■ **Action item**:
Please copy every line from the following entries in which the word "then" appears.

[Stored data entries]

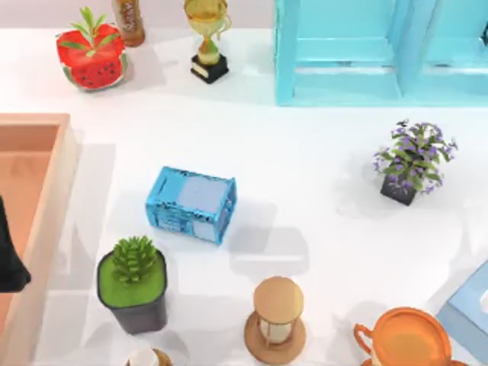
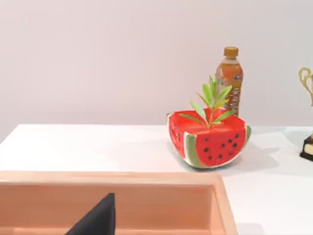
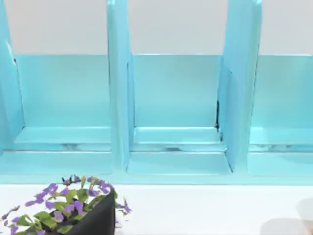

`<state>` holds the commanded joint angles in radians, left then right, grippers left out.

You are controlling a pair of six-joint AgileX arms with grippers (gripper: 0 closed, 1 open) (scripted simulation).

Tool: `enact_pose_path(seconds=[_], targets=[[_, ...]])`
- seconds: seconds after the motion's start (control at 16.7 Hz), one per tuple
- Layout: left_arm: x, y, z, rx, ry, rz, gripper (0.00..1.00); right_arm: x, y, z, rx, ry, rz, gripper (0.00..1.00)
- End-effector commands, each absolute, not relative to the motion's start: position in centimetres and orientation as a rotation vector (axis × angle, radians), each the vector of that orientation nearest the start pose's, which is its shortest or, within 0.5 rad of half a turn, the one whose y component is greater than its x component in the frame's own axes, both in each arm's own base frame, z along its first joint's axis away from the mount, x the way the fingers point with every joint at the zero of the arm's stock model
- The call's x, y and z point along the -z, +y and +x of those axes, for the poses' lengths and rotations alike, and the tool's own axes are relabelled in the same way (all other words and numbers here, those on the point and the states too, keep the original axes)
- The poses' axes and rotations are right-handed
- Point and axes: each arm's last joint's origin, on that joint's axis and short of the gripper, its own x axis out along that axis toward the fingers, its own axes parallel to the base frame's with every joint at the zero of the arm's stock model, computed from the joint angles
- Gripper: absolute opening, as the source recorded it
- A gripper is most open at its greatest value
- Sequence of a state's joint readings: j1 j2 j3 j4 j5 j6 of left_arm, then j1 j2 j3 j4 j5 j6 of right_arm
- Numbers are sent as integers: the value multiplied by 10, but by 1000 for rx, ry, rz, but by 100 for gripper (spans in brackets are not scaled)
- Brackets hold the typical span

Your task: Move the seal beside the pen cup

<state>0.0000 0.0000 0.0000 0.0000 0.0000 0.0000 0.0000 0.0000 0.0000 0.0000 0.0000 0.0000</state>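
The pen cup (image 1: 191,204), a shiny blue box with a pale panel on top, lies left of the table's middle in the top view. The seal is out of view. My left arm (image 1: 9,255) is a dark shape at the left edge, over the wooden tray (image 1: 47,191). A black part of my left gripper (image 2: 95,220) shows in the left wrist view, low over the tray's inside (image 2: 161,205). The right wrist view faces the turquoise shelf (image 3: 176,112).
A black pot with a succulent (image 1: 133,282) and an hourglass (image 1: 276,320) stand in front of the pen cup. An orange vessel (image 1: 404,339) is front right and a purple plant (image 1: 412,164) to the right. A watermelon planter (image 1: 91,57), bottle (image 1: 128,19) and trophy (image 1: 207,38) line the back.
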Motion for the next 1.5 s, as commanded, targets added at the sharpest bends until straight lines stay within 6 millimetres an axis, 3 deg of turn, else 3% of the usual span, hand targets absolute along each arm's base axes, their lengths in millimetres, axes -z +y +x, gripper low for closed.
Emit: enact_pose_path(seconds=[0.3, 0.48, 0.66, 0.84, 0.96, 1.2, 1.5], targets=[[-160, -1, 106, 0, 0, 0, 100, -171, -3, 106, 14, 54, -12, 100], [-160, -1, 106, 0, 0, 0, 100, -200, -5, 110, 38, 178, -36, 100], [-160, -1, 106, 0, 0, 0, 100, -238, -10, 128, 61, 377, -61, 100], [-160, -1, 106, 0, 0, 0, 100, -265, -19, 166, 75, 656, -75, 100], [-160, -1, 106, 0, 0, 0, 100, -274, -29, 199, 77, 860, -74, 100], [-160, -1, 106, 0, 0, 0, 100, -271, -53, 262, 60, 1219, -52, 100], [-160, -1, 106, 0, 0, 0, 100, -259, -82, 321, 27, 1478, -14, 100]])
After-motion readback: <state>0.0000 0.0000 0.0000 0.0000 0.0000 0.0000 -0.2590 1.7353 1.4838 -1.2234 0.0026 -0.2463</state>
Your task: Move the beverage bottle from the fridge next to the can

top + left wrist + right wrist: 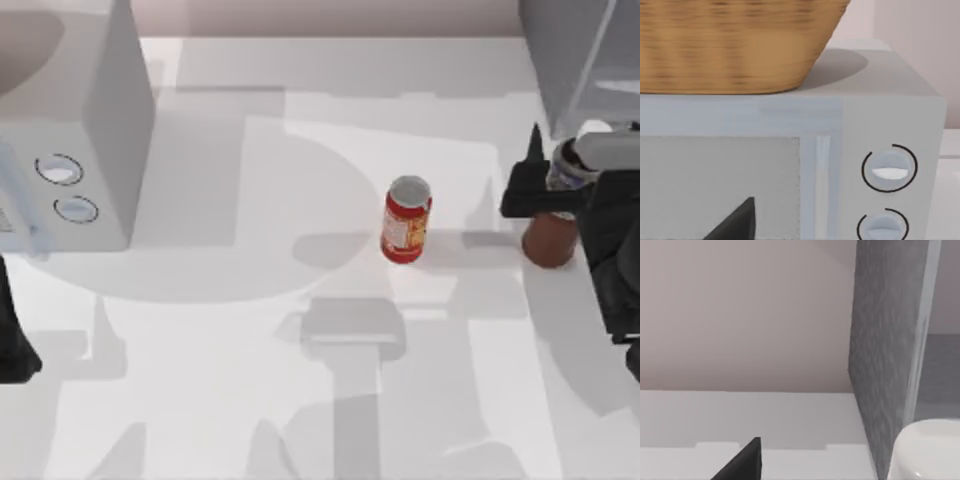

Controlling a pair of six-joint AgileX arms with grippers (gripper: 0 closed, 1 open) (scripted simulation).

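Note:
The beverage bottle (pixel 553 238), brown with a grey-blue label band, stands upright at the right side of the table, in front of the fridge (pixel 570 60). My right gripper (pixel 545 190) is shut on its upper part. The bottle's white cap (pixel 930 452) shows in the right wrist view beside the grey fridge wall (pixel 890 340). The red can (pixel 405 222) stands upright near the table's middle, well to the left of the bottle. My left gripper (pixel 15 345) is parked at the table's left edge, open and holding nothing.
A white box with two round dials (pixel 70 150) stands at the back left, and the left wrist view shows its dials (pixel 889 167) and a wicker basket (pixel 735 45) on top of it. Bare table lies between the can and the bottle.

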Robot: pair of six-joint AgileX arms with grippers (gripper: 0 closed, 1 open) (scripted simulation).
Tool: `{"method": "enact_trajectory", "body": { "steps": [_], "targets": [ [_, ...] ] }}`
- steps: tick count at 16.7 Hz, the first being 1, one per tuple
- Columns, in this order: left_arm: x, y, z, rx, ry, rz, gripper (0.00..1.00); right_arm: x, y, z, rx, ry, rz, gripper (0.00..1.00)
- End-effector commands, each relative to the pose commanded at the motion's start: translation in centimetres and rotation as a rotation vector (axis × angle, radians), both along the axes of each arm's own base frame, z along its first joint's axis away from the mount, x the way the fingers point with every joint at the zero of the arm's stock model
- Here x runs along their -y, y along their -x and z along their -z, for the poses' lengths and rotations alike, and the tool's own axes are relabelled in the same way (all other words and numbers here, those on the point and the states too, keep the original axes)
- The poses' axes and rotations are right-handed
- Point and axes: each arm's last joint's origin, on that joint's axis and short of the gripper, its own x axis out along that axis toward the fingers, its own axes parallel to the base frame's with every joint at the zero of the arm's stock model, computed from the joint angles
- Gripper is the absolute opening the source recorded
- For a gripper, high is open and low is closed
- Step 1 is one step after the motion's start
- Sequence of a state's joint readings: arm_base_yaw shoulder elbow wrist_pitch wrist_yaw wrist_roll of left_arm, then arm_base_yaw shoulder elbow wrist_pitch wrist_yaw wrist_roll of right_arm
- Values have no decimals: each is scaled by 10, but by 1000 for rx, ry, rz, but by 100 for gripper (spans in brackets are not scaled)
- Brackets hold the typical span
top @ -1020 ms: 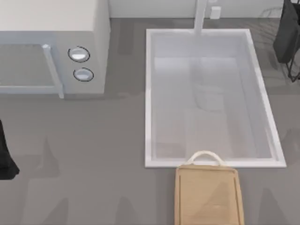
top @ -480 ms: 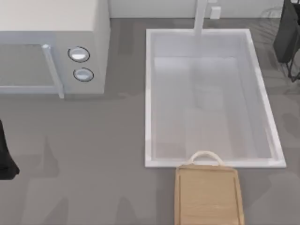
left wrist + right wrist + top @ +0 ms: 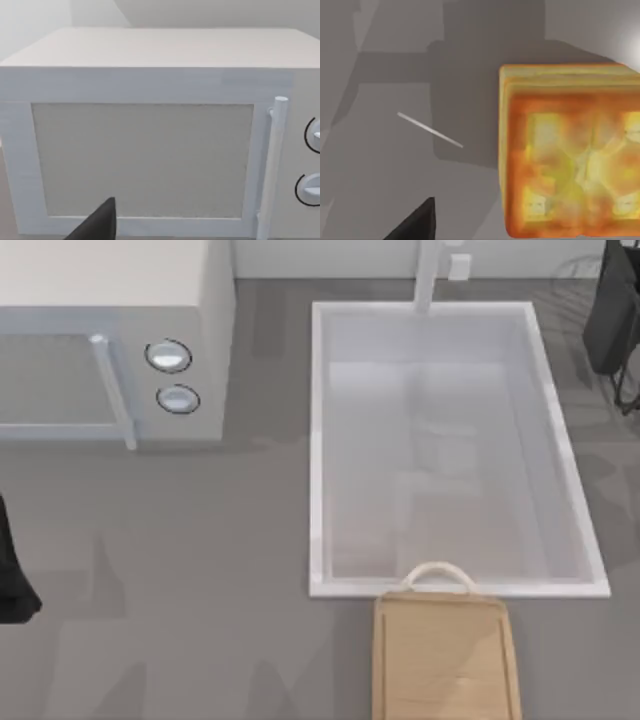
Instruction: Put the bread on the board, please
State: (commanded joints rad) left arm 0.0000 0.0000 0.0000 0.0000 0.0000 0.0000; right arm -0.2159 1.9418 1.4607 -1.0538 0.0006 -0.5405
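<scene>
The bread [image 3: 570, 150], a golden-orange toasted square with a paler crust edge, lies on the grey counter in the right wrist view, close below my right gripper and off to one side of it. The board [image 3: 446, 660] is a light tan wooden rectangle with a raised rim. It lies at the front edge of the table, right of centre, and its white loop handle [image 3: 437, 573] touches the sink's front rim. Nothing lies on the board. My right arm [image 3: 615, 310] is at the table's far right corner. My left arm [image 3: 12, 575] is parked at the left edge.
A white microwave [image 3: 110, 340] with two round knobs stands at the back left, and its shut door [image 3: 142, 160] faces the left wrist camera. A large white sink [image 3: 318, 440] with a tap takes up the middle. Thin dark wires [image 3: 628, 390] stand at the far right.
The faint shading inside the sink and on the board has shifted a little. The board and both arms stay where they were.
</scene>
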Motion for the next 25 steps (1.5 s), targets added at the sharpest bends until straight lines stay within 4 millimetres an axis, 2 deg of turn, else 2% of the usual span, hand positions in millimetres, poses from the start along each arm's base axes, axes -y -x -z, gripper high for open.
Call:
{"method": "enact_trajectory", "body": {
  "steps": [3, 8, 10, 16, 20, 25],
  "targets": [
    [0, 0, 0, 0, 0, 0, 100, 4, -9, 7, -34, -8, -10, 100],
    [0, 0, 0, 0, 0, 0, 100, 3, -9, 8, -34, -7, -13, 100],
    [0, 0, 0, 0, 0, 0, 100, 3, -9, 20, -38, -9, -9, 100],
    [0, 0, 0, 0, 0, 0, 100, 4, -9, 75, -32, -7, -10, 100],
    [0, 0, 0, 0, 0, 0, 100, 4, -9, 77, -34, -8, -10, 100],
    [0, 0, 0, 0, 0, 0, 100, 4, -9, 77, -34, -8, -10, 62]
  ]
}}
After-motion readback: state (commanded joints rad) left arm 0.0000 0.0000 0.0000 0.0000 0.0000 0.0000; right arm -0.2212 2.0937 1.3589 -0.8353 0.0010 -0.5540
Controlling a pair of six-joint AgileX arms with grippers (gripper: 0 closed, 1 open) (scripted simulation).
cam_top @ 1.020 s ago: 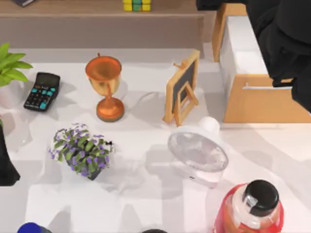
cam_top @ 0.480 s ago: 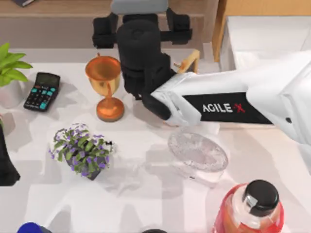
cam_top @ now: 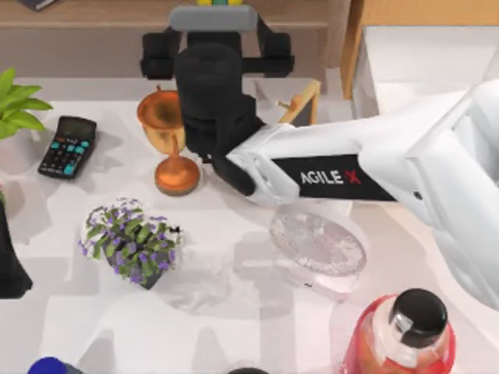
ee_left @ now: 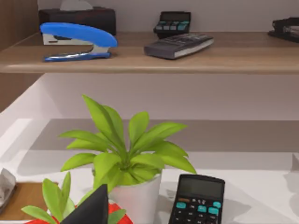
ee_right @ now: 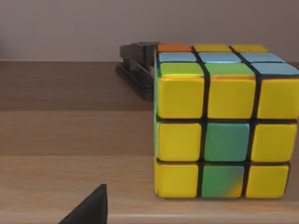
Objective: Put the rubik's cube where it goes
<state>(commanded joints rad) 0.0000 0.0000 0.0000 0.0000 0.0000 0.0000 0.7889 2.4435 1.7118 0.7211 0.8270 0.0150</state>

■ **Answer space**:
`<state>` holds the commanded joint angles in radians, left then right, grippers left out.
- Sequence of a state's joint readings: j1 j2 j3 j4 j5 j6 of left_arm, then j1 j2 j3 j4 j5 j6 of right_arm
- Sequence of a state's joint readings: arm_base_yaw shoulder elbow wrist_pitch wrist_yaw wrist_roll of left_arm, then arm_base_yaw shoulder elbow wrist_pitch wrist_yaw wrist_roll of right_arm

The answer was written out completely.